Nel tardo XX secolo i sociologi iniziarono a parlare di una nuova crisi d’identità, un tempo considerato un concetto elementare ma che stava diventando sempre più difficile da definire. Secondo il sociologo Stuart Hall, la causa doveva essere rintracciata nel cambiamento strutturale che ha cambiato le società moderne, frammentando gli ambiti culturali della classe, del genere, della sessualità, dell’etnicità, della razza e della nazionalità. Erano questi i contesti di riferimento ai quali ancoravamo la nostra concezione di chi siamo, sia all’interno alla società sia nella sfera individuale.

Questione di sé

Hall cita tre concetti moderni di identità:
1) il sé illuminista;
2) il sé sociologico;
3) il sé postmoderno.
Il sé illuminista ha dominato il XVII secolo fino agli inizi del XX secolo e si fondava su un’idea di completezza e autonomia: alla nascita, un individuo era dotato di un saldo nucleo interiore che si sviluppava con l’età, conservando tuttavia la sua essenza. Negli anni ’20, sociologi come Mead suggerirono che l’identità si formava in relazione all’ambiente e alle persone importanti, responsabili di spiegare e veicolare i valori, i significati e i simboli presenti nel mondo del bambino.

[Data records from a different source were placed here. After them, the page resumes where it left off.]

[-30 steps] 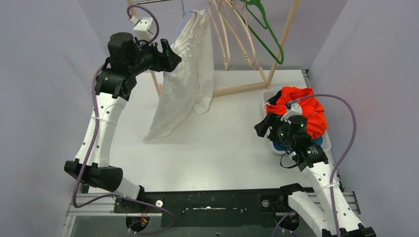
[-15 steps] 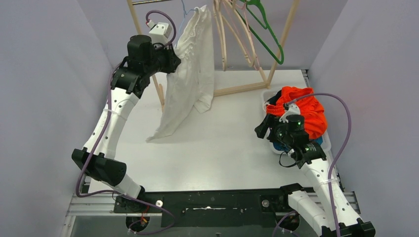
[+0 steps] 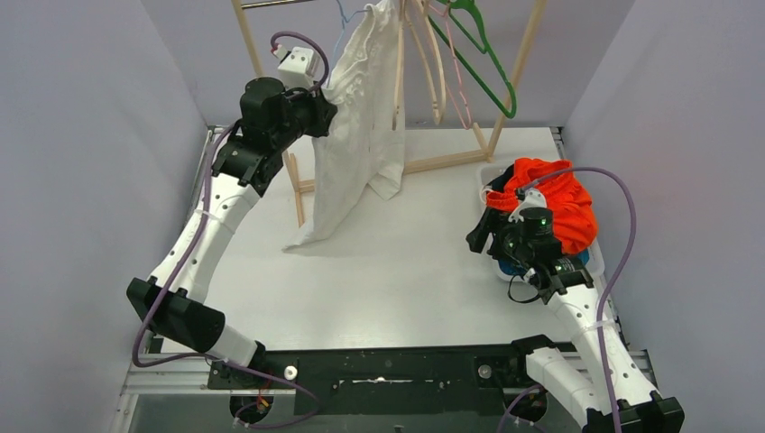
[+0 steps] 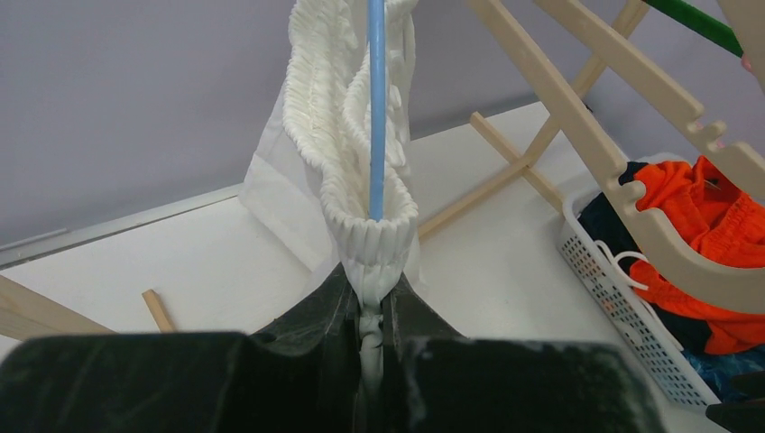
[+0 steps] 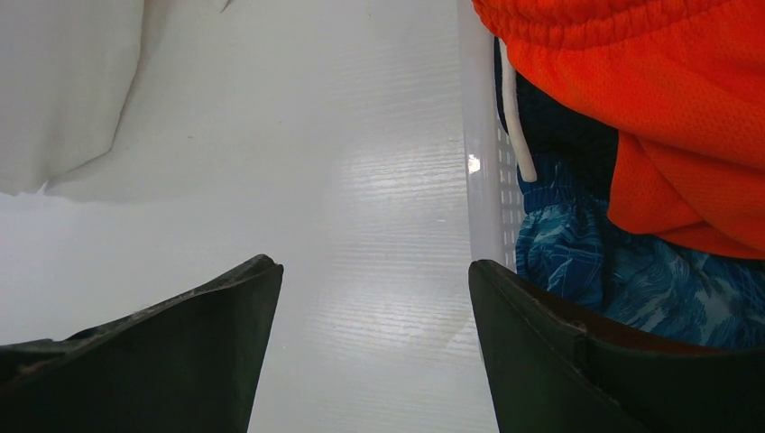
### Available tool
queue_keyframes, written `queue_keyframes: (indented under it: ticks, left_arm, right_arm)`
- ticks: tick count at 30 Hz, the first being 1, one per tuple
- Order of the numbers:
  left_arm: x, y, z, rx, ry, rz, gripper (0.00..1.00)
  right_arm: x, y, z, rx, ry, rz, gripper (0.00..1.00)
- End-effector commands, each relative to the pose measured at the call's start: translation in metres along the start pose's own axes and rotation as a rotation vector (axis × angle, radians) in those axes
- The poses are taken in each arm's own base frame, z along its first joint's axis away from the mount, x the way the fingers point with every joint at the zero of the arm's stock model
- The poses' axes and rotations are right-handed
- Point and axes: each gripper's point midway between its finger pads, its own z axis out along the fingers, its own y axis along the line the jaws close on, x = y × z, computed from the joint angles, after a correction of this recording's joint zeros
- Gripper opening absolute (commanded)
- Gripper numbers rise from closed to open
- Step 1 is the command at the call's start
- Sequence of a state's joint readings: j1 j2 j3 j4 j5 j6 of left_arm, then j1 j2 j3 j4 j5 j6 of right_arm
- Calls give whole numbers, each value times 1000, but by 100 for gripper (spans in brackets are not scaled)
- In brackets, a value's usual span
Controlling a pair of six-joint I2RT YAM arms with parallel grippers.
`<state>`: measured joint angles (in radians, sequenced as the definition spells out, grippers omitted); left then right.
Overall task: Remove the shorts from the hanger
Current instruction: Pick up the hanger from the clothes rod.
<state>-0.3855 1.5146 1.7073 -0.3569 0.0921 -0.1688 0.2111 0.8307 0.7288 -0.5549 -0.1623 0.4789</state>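
White shorts [image 3: 356, 135] hang from a thin blue hanger [image 4: 376, 108] on the wooden rack, their hem trailing on the table. My left gripper [image 3: 323, 113] is shut on the gathered elastic waistband [image 4: 372, 248] at the lowest loop of the hanger, with white fabric pinched between the jaws [image 4: 372, 311]. Bright orange shorts [image 3: 555, 194] lie on top of a white basket [image 3: 492, 173], over blue leaf-patterned shorts [image 5: 595, 271] and a dark navy pair [image 5: 559, 135]. My right gripper [image 3: 478, 236] hovers open over bare table just left of the basket wall [image 5: 483, 180].
The wooden rack [image 3: 451, 161] stands at the back, its left post [image 3: 293, 185] close to my left forearm. Empty wooden hangers [image 3: 424, 54] and a green hanger [image 3: 487, 63] hang to the right of the white shorts. Grey walls close in on both sides.
My left arm has swung right toward the rack and its jaws have closed on the white waistband. The shorts have shifted right with it. The right arm has barely moved.
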Motion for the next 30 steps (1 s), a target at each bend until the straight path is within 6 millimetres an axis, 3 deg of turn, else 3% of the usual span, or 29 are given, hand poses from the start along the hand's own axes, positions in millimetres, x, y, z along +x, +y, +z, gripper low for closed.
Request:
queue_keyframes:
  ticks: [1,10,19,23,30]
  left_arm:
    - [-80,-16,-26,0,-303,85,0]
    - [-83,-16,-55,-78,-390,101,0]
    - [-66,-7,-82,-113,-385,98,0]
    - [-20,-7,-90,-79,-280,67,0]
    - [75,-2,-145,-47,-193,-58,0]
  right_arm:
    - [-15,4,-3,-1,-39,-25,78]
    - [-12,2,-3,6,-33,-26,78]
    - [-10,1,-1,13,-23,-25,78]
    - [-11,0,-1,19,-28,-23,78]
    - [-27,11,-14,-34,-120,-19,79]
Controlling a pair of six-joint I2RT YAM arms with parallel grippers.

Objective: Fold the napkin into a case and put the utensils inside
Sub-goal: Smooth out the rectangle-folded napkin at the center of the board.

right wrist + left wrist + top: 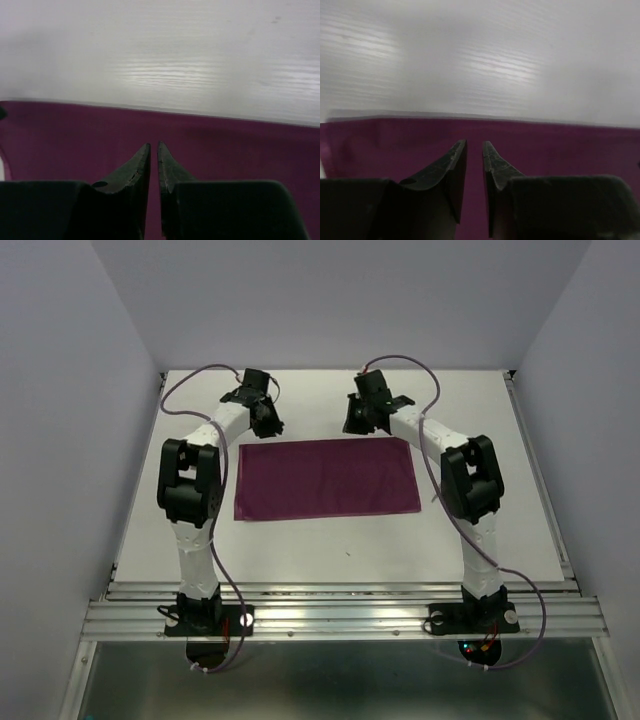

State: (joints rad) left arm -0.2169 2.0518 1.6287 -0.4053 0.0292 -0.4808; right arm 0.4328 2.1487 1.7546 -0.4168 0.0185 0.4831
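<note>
The plum-purple napkin (325, 478) lies flat on the white table (330, 540) as a wide rectangle, folded over once. My left gripper (268, 425) hovers at its far left edge and my right gripper (355, 425) at its far right edge. In the left wrist view the gripper (474, 144) has its jaws a narrow gap apart, with nothing between them, over the napkin (560, 150). In the right wrist view the gripper (154, 145) shows an even narrower gap, also empty, over the napkin (240, 150). The utensils are out of view.
White walls (60, 440) close in the table on the left, right and back. A metal rail (340, 615) runs along the near edge, where both arm bases stand.
</note>
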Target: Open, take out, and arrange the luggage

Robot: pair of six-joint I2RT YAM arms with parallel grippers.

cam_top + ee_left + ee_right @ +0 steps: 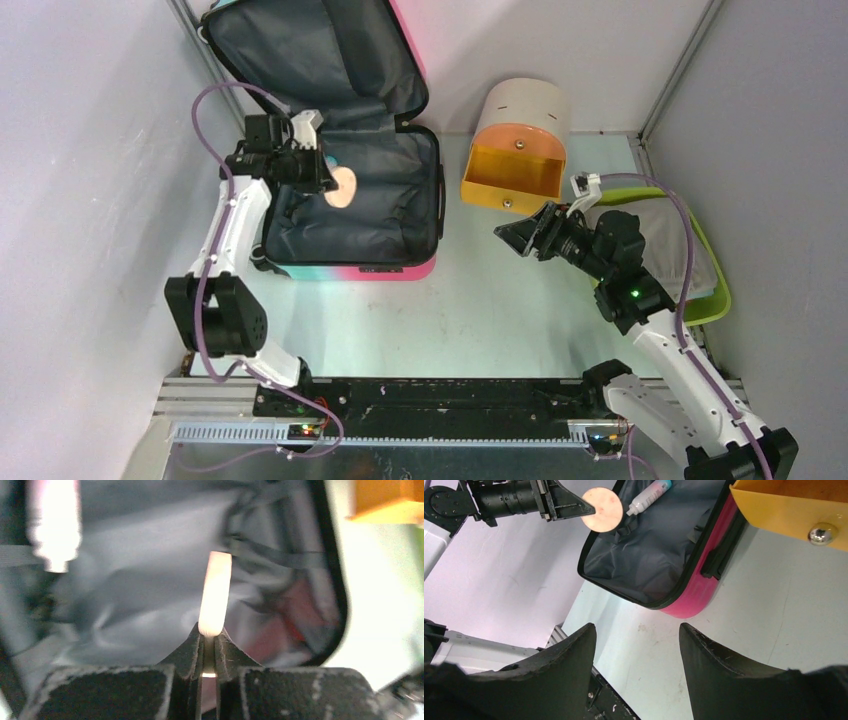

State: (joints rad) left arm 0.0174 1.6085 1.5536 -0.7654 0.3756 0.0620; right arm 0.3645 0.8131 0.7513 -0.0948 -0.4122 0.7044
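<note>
Left end effector [209, 650] clamps a thin peach disc [343, 187] by its edge, while the right end effector [638, 630] hangs empty, jaws well apart, over the counter [480, 300]. The luggage [400, 215] lies open at the counter's far left, its lid [300, 50] propped against the back wall [480, 40]. The peach disc is held above the grey lining [649, 550], where a small white bottle [650, 495] lies.

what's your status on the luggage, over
Left hand shut on a flat peach disc, held over the open luggage. Right hand open, empty, above the table. A tube lies in the luggage.
</note>
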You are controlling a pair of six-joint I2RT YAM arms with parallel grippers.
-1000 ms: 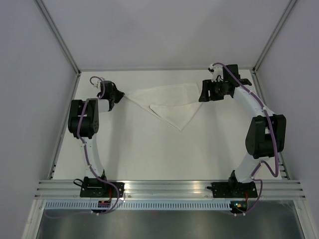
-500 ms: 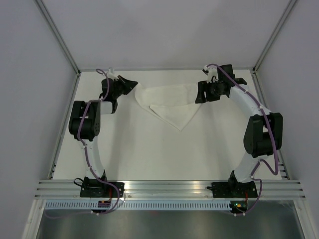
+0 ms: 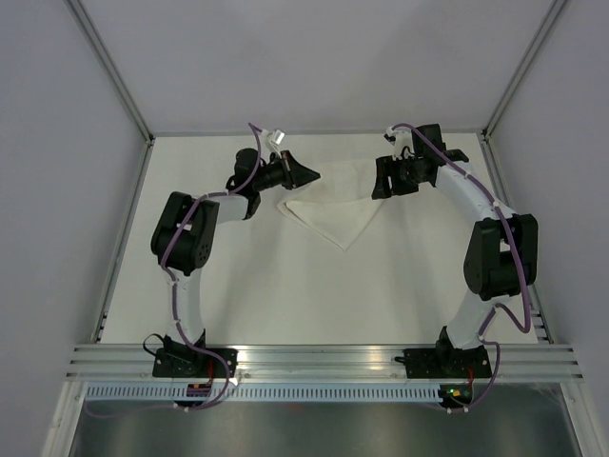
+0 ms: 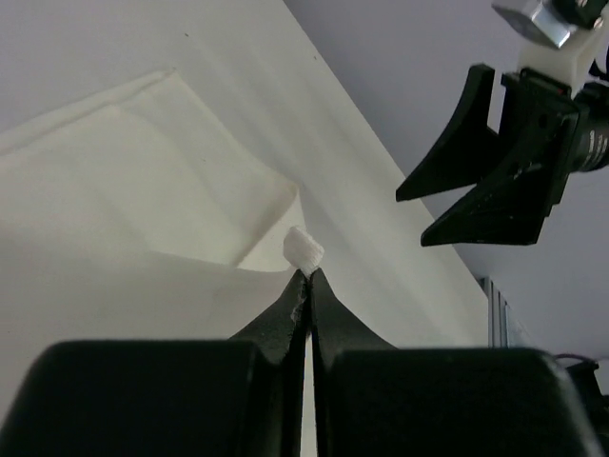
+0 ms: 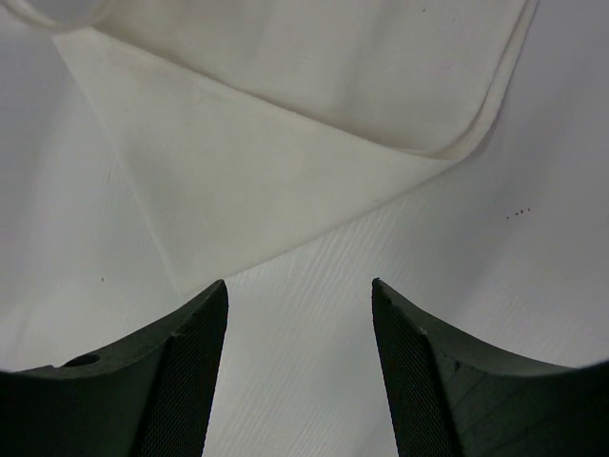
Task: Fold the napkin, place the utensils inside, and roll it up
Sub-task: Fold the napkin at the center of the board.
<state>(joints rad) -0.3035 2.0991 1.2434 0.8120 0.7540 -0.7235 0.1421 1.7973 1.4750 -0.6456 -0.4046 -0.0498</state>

Il sé sociologico, quindi, considera il sé come un nucleo interiore, che tuttavia poteva essere modificato dalla società attraverso l’interiorizzazione di valori e significati culturali. Questa visione interazionista del sé colmava il divario tra la sfera privata e quella pubblica, affermandosi come l’approccio sociologico classico al sé. Al contrario, secondo Hall, il sé postmoderno non possiede un’essenza interna, non ha nulla di stabile, ma si forma e si trasforma in continuazione in base alle modalità con le quali è contemplato o rappresentato nella società. Si tratta di un sé in evoluzione, definito dalla storia più che dalla biologia. Comprende identità differenti che spingono in direzioni diverse, e l’unico aspetto di continuità o stabilità è costituito dalla storia che ognuno di noi si costruisce attorno a se stesso, la nostra storia di vita.

Identità avulse

Hall afferma che la rapidità, la continuità e la vastità del cambiamento che ebbe origine nel XX secolo aveva generato un senso di instabilità. Le tradizioni e le convenzioni sociali sono soggette a un esame continuo, sono messe in discussione e spesso alterate dalle nuove informazioni che affluiscono a causa della crescente interconnessione globale. Il marketing globale porta alla comparsa degli stessi stili di vita, luoghi e immagini in ogni Paese, indebolendo la tradizionale concezione di una nazionalità e un’identità culturale stabili. La mescolanza della cultura globale implica che le identità sono ormai  slegate dall’epoca, il luogo, la storia e le tradizioni alle quali appartenevano, e che ci troviamo ora a un ventaglio di identità tra le quali, a seconda del momento, possiamo scegliere.

Diversità

All’interno del discorso (sistema di significati) del consumismo globale, le differenze e le distinzioni culturali usate per definire l’identità sono diventate una sorta di moneta globale. Per esempio, i jeans e le scarpe da ginnastica, un tempo associati all'”essere americani”, ora fanno parte allo stesso modo dell’identità dei giovani indiani o kenioti. Se il filosofo afro-francese Franz Fanon affermava che i neri erano sempre stati definiti “altro” dai bianchi, Hall sostiene che su scala mondiale le culture sono messe insieme l’una con l’altra, dove l’altra non è semplicemente “là fuori” ma anche all’interno. Gli individui provengono sempre di più da una mescolanza di spazi vitali, antenati e luoghi di nascita diversi e sono consapevoli di possedere al loro interno una serie di identità che possono emergere in momenti diversi. Questa diversità interna ed esterna, afferma Hall, è la forza che sta plasmando il nostro presente.